アファナシエフのショパン「ノクターン集」(1999.6&7録音)を聴いて思ふ

沈みゆく崇高なショパンの詩情。果たして彼の音楽が、これほどの哲学性を求めているのかどうなのかはわからない。しかし、最初の変ロ短調作品9-1から音楽は形而下で飛翔し、聴く者の魂にまで響く安らぎを獲得する。

かつて、ヴァレリー・アファナシエフの実演を聴いたとき、あまりの恣意性というか、知性だけが前面に押し出され、音楽の内側にある感性、悟性の側面を置き去りにしたような解釈に失望したことを思い出す。彼は、ただひたすら音楽だけを追究すれば良かったのに、演劇的側面を無用に採り入れたことが仇になった。

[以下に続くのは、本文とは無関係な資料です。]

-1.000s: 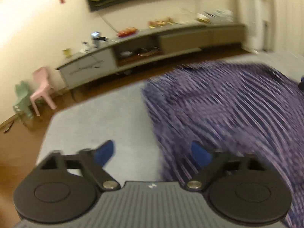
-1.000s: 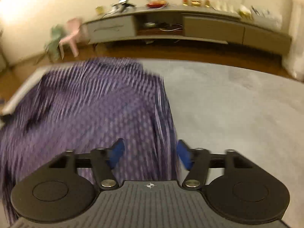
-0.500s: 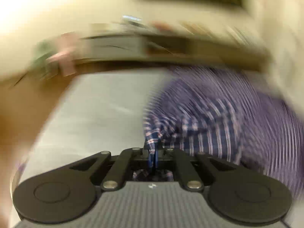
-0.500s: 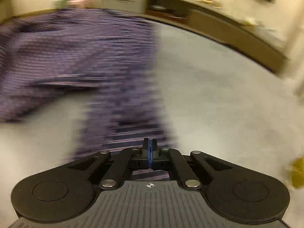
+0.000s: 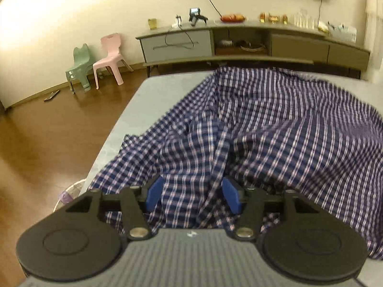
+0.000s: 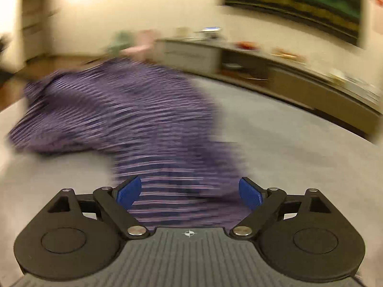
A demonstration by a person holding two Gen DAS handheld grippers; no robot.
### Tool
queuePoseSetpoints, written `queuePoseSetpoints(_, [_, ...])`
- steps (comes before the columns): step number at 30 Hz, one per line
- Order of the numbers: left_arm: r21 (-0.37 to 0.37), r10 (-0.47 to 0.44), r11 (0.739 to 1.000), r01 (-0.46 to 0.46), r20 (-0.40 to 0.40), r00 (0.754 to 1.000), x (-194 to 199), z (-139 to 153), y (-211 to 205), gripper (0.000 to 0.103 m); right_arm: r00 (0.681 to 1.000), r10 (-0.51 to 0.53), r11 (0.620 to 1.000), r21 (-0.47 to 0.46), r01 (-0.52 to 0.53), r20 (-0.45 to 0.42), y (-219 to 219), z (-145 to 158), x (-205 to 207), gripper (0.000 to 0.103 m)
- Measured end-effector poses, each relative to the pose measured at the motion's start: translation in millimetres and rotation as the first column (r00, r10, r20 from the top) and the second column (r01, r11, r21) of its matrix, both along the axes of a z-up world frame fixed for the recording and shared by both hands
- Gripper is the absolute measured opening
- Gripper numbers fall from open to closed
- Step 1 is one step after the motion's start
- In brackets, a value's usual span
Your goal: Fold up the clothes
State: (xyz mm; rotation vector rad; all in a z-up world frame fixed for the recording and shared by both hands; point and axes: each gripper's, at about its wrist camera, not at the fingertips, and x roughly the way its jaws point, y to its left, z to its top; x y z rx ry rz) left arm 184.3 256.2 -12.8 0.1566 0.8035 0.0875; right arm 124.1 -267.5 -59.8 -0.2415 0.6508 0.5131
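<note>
The checked shirt [image 5: 275, 129] lies spread but rumpled across the grey surface [image 5: 167, 88], one part trailing toward the near left corner and a bunched ridge of cloth running up the middle. No neat fold shows anywhere, so the folding looks barely begun: the cloth has been dragged and shaken out rather than laid edge to edge, and flattening, turning the sides in and doubling the body all seem left to do.

The left tool [image 5: 192, 192] has just been opening. Its blue pads stand apart with a hump of shirt between them, and they do not seem to press on it, so I judge the cloth released. The right tool [image 6: 189, 191] has also just been opening and stands wide, with the shirt [image 6: 134, 114] lying under and ahead of it; that view is badly blurred, so the cloth's exact edges cannot be made out there.

Beyond the surface are a wooden floor [image 5: 47, 143], two small chairs [image 5: 95, 59] and a long low cabinet [image 5: 239, 43] along the wall.
</note>
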Motion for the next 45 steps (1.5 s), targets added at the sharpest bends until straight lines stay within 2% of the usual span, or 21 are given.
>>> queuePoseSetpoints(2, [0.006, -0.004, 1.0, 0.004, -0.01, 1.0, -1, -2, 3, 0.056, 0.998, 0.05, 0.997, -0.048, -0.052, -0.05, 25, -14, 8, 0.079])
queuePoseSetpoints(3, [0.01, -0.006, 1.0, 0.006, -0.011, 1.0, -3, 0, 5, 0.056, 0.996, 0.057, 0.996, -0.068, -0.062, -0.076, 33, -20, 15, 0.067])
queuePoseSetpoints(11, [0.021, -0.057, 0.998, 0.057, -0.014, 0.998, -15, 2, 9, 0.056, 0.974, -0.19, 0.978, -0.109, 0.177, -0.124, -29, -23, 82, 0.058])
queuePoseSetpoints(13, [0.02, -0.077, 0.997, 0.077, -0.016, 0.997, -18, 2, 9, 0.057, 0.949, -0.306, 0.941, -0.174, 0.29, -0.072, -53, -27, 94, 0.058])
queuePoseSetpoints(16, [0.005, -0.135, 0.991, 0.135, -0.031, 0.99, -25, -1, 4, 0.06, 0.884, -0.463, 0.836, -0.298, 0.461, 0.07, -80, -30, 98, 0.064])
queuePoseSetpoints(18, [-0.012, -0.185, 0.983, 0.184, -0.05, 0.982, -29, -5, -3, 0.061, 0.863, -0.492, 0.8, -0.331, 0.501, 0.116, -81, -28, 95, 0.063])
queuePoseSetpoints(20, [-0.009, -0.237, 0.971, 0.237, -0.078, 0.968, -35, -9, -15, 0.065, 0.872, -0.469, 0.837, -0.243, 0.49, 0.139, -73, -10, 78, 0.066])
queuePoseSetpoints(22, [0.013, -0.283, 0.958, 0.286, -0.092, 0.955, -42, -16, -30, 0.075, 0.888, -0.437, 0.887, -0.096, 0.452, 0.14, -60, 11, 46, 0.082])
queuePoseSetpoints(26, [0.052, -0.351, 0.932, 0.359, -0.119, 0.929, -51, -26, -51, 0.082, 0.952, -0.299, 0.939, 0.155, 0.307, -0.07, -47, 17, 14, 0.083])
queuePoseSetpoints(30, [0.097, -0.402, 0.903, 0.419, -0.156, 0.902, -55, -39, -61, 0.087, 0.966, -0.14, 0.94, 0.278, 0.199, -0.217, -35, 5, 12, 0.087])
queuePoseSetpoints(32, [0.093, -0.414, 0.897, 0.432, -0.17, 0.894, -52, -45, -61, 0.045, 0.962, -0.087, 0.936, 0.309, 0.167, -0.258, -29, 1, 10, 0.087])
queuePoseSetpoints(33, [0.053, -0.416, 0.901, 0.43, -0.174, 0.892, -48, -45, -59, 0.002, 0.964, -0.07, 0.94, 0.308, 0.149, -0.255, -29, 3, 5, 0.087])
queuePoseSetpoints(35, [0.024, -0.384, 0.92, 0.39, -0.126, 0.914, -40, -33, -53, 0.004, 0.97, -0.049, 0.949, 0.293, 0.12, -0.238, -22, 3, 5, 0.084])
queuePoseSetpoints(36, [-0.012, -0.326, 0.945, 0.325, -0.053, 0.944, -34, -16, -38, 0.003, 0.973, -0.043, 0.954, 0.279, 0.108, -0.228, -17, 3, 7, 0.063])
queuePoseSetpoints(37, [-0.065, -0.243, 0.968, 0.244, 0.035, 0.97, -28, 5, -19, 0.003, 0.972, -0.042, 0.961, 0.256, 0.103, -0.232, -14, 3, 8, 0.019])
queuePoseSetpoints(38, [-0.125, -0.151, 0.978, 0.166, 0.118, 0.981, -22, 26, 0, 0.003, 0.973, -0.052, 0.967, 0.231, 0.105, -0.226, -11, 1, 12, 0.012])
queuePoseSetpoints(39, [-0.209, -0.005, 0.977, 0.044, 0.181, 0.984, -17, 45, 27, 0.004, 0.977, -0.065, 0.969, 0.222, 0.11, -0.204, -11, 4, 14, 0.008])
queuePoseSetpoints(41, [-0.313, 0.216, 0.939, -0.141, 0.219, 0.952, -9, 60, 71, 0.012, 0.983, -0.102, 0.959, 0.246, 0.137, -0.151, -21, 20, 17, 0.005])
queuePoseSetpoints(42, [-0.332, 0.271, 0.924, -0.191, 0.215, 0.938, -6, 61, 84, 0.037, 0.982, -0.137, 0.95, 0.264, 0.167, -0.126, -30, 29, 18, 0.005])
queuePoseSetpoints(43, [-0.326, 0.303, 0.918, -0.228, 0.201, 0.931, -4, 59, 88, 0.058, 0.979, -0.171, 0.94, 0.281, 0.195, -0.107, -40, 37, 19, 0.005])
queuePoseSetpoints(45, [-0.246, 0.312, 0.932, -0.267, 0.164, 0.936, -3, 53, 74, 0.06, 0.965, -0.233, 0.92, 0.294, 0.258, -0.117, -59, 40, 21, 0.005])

アファナシエフが、世紀末に録音したショパンのノクターン集が素晴らしい。
一切の苦しみや楽観や、そういう人間的な感情を一切排除した透明な世界が繰り広げられる。選ばれた9曲すべてが絶品なのである。

ショパン:ノクターン集
・夜想曲第1番変ロ長調作品9-1
・夜想曲第5番嬰ヘ長調作品15-2
・夜想曲第7番嬰ハ短調作品27-1
・夜想曲第8番変ニ長調作品27-2
・夜想曲第9番ロ短調作品32-1
・夜想曲第11番ト短調作品37-1
・夜想曲第14番嬰ヘ短調作品48-2
・夜想曲第20番嬰ハ短調遺作「レント・コン・グラン・エスプレッシオーネ」
・夜想曲第21番ハ短調遺作
ヴァレリー・アファナシエフ(ピアノ)(1999.6.30-7.2録音)

時折無性に聴きたくなる「ノクターン集」。
昔、「早わかりクラシック音楽」で皆様に聴いていただいたとき、ショパンのあまりに深遠な世界に誰もが絶句し、その小さな音の世界に意図せず浸ったことを思い出す。8分近くを要する変イ長調作品27-2の、異形の、それでいて説得力のある巨大な音宇宙。かつて自分が存在した古の記憶を呼び覚ます唯一無二の演奏はそれこそ奇蹟。

私の記憶とはこういうものだ。老婦人が揺り椅子に腰をかけている。黄色い指で白髪を編みながら、太陽のもと、月光のもとであらゆることに就いて物欲しげに話をしている。彼女は、窓辺に寄りかかり、片手を私の肘掛椅子において、私のほうをじっと見る。
ヴァレリー・アファナシエフ(訳:平野篤司)
COCO-70868ライナーノーツ

あるいは、嬰ハ短調遺作の、重い足取りの戦慄。これほどに美しく、また哀しく奏でられた主題が他にあろうか。これは、何年か前に実演で聴いたメナヘム・プレスラーのアンコールでの同曲の優れた演奏に間違いなく匹敵する。
そして、11分超のト短調作品37-1の、今にも止まるかのような牛歩が何より音楽の輪郭を一層明確にし、深い呼吸とともに聴く者を別世界に連れ去ってくれる。

音楽は沈潜してこそ美しい。
また、飛翔するからこそ感動的なのである。